Ethical Hurdles to Combating Racially Biased Police Algorithms
Adjusting the weight of variables for algorithms used in criminal justice could be promising, or problematic.
At the conclusion of the 2019 calendar year, Jeff Pastor, Councilman for the City of Cincinnati, Ohio, called for a sweeping review of the city’s racial disparities in policing. Pastor implored the City for an evaluation in the wake of a much publicized report conducted by The Stanford Open Policing Project. The report found significant discrepancies in traffic stops in the city, including a finding that “Cincinnati police make 120% more total stops per resident in predominantly black neighborhoods than white ones.”
The call for review reinvigorated debate among both police accountability activists and public policy circles alike. A chief concern which continues to evolve, is what is to become of potentially biased police data as predictive policing and other data driven strategies become more commonplace? If police interactions are skewed, that data, once inputted in a predictive model can result in a biased output, directing police towards biased behaviors, even without the officer’s knowledge or compliance. As the now cliché saying goes, “garbage in, garbage out”.
Fixes Aren’t Exactly Simple
Academics, activists, and hobbyists have already made great strides in bringing the issue of algorithmic fairness to the forefront of mainstream attention. Facial recognition proliferation has been stopped in various locales until reasonable safeguards can be developed. This came after racial disparities were publicized, in part due to a.i being trained on a homogeneous data set that did not include individuals with darker skin tones.
But creating inclusive data sets as a fix is not always applicable, especially when it comes to predictive policing based on historical police data. Creating an ethical framework is difficult. With predictive policing, it is not data scientists creating the data sets. It is not solely an issue of a set that is too homogeneous, rather the problem is that the historical data that is available is potentially tainted prior to being fed into any predictive model. A statistical model could adhere to the highest standards of scientific scrutiny, but that might not matter when individuals on the ground can introduce biased data.
Built In Expectations
This creates the issue of how much data scientists should be playing “preemptive defense”, so to speak.
Some months ago, the Students of Color in Public Policy symposium was held at the UC Berkeley Goldman School of Public Policy, with the topic of Race in Artificial Intelligence as one of the headlining sessions. The panel consisted of policy experts investigating the potential harms of algorithmic unfairness and the ongoing efforts on the part of activists to make government systems more transparent.
The panel discussed a 2017 Stanford study of racial disparities in Oakland Police officer’s use of language. Researchers in this study used a computational linguistic model to identify speech patterns. The key point was that the model could detect with considerable accuracy, whether or not an officer was speaking to a black or white resident, based exclusively on a transcript of the conversation.
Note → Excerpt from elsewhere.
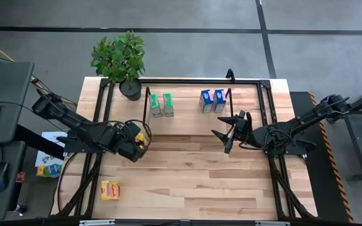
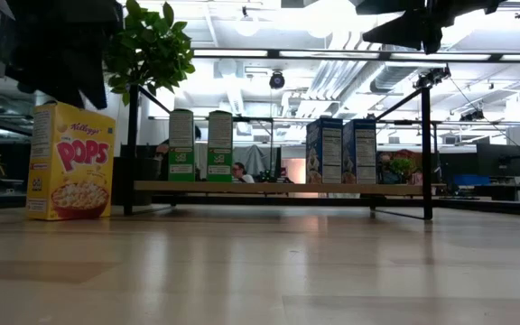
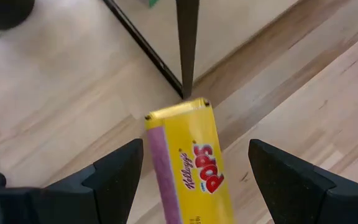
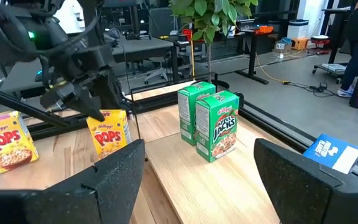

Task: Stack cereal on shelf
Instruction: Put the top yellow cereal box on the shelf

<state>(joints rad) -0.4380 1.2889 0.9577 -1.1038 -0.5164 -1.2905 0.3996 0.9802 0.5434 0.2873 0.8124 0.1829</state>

One of the data scientists on the panel suggested that such a study was a cause for optimism. Her argument was that if we could identify the rate of racial bias, as this study seemingly did, then you could use an adjustment function to underweight the score of the discriminated demographics.
There are downsides, but prevailing techniques in statistical parity, true positive rate comparisons and other “fairness metrics” show promise in identifying bias. In practice, however, this is problematic.
Does Introducing Weights Excuse Racism?
Imagine police are using a given “hotspot” software that uses time, location and historical reports of crime as variables to forecast the risk of a future offense. One possible strategy would be to first identify the propensity for biased policing. Suppose it was determined that a particular grid of a city had a high relative density of racial minorities and was overpoliced. One might, therefore, underweight the variables associated with that city grid, suggesting that these observations in the data set are “less trustworthy”.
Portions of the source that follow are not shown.